As of the census of 2010, there were 23,832 people, 6,903 households, and 1,842 families residing in the city. The population density was 2424.4 PD/sqmi. There were 7,391 housing units at an average density of 751.9 /sqmi. The racial makeup of the city was 86.4% White, 4.4% African American, 0.2% Native American, 6.1% Asian, 0.6% from other races, and 2.3% from two or more races. Hispanic or Latino of any race were 2.4% of the population.

There were 6,903 households, of which 11.8% had children under the age of 18 living with them, 20.5% were married couples living together, 4.2% had a female householder with no husband present, 2.1% had a male householder with no wife present, and 73.3% were non-families. 33.8% of all households were made up of individuals, and 5% had someone living alone who was 65 years of age or older. The average household size was 2.28 and the average family size was 2.74.

The median age in the city was 21.6 years. 5.8% of residents were under the age of 18; 67.6% were between the ages of 18 and 24; 14.4% were from 25 to 44; 7.9% were from 45 to 64; and 4.3% were 65 years of age or older. The gender makeup of the city was 50.0% male and 50.0% female.

===2000 census===
As of the census of 2000, there were 21,342 people, 6,271 households, and 1,906 families residing in the city. The population density was 2,560.4 /mi2. There were 6,715 housing units at an average density of 805.6 /mi2. The racial makeup of the city was 89.16% White, 3.82% Black or African American, 0.15% Native American, 4.47% Asian, 0.06% Pacific Islander, 0.60% from other races, and 1.74% from two or more races. Hispanic or Latino of any race were 1.41% of the population.

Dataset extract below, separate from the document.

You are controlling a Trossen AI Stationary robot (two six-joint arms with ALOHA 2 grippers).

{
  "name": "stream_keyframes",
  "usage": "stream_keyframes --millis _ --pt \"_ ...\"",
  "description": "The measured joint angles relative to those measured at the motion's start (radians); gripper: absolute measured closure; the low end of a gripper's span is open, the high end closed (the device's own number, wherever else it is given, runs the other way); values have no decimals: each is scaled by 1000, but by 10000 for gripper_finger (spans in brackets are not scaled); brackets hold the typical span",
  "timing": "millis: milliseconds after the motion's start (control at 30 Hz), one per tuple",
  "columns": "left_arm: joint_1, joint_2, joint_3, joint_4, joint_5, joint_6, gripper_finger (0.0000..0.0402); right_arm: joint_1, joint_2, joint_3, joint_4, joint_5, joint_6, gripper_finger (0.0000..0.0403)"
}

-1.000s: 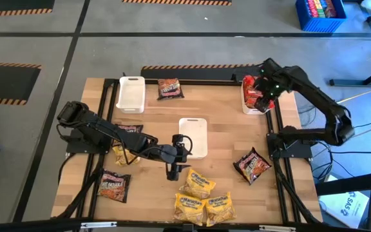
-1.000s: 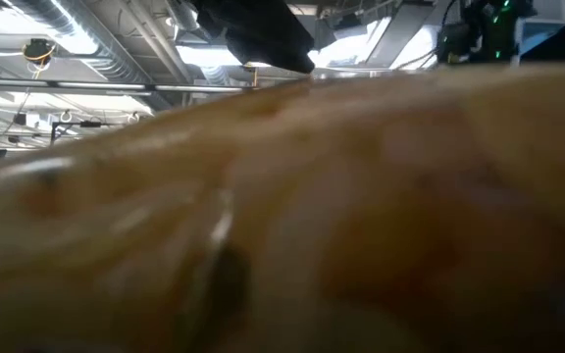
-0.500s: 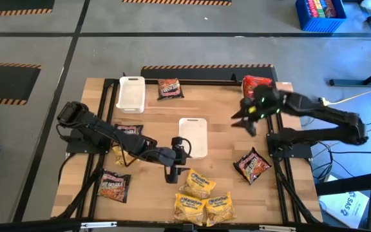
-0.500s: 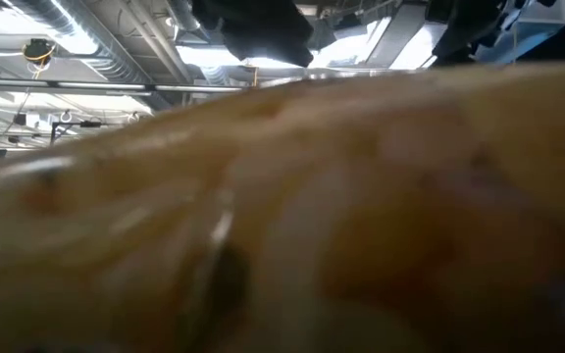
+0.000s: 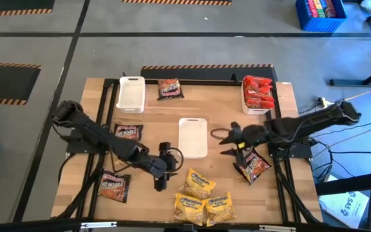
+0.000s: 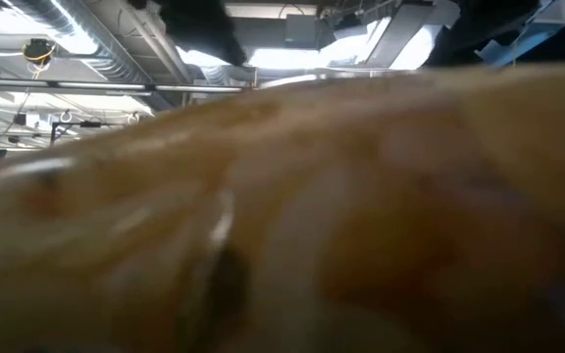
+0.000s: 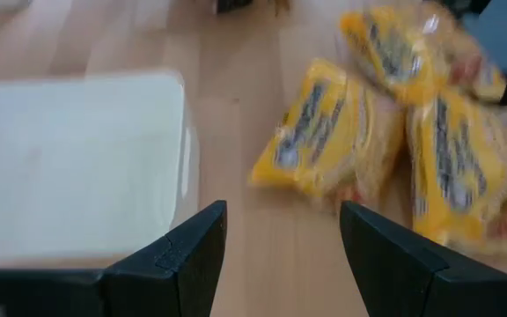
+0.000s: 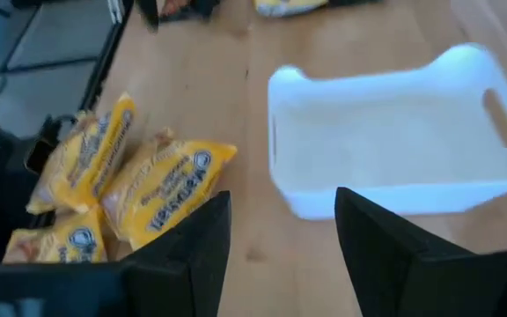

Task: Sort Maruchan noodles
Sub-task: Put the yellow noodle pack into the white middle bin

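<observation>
Yellow noodle packets (image 5: 201, 196), near the middle tray (image 5: 192, 136): we judge them light, crinkly, slippery; pinch an edge; both the left tool (image 5: 160, 175) and the right tool (image 5: 229, 138) gape empty.

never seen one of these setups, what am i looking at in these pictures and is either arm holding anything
It is a robot with two dark arms at a wooden table, sorting noodle packets into white trays. The overhead picture shows everything. The table-height picture is blocked by a blurred yellowish surface. The other two come from cameras on the wrists.

The left gripper is beside the yellow packets. The right gripper is next to the empty middle tray. Both are open and hold nothing.

The right tray holds red packets; the left tray is empty. Dark packets lie loose at the far edge and on the left, and another loose packet lies near the right gripper.
</observation>
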Motion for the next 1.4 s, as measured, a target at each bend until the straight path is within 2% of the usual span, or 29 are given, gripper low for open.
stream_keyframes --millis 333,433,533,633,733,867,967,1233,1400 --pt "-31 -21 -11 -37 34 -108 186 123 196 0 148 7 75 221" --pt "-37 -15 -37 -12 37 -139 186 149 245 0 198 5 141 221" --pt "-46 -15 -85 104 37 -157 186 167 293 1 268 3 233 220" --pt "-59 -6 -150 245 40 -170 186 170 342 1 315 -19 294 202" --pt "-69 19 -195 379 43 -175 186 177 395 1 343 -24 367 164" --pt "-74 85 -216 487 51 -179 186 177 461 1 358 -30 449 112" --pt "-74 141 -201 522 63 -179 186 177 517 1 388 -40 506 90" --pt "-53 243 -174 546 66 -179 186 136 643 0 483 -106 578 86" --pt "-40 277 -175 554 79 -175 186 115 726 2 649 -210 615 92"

There were 6,271 households, out of which 12.9% had children under the age of 18 living with them, 22.9% were married couples living together, 5.6% had a female householder with no husband present, and 69.6% were non-families. 34.5% of all households were made up of individuals, and 6.6% had someone living alone who was 65 years of age or older. The average household size was 2.25 and the average family size was 2.72.

In the city the population was spread out, with 6.7% under the age of 18, 66.7% from 18 to 24, 13.7% from 25 to 44, 8.0% from 45 to 64, and 4.9% who were 65 years of age or older. The median age was 22 years. For every 100 females, there were 88.2 males. For every 100 females age 18 and over, there were 86.9 males.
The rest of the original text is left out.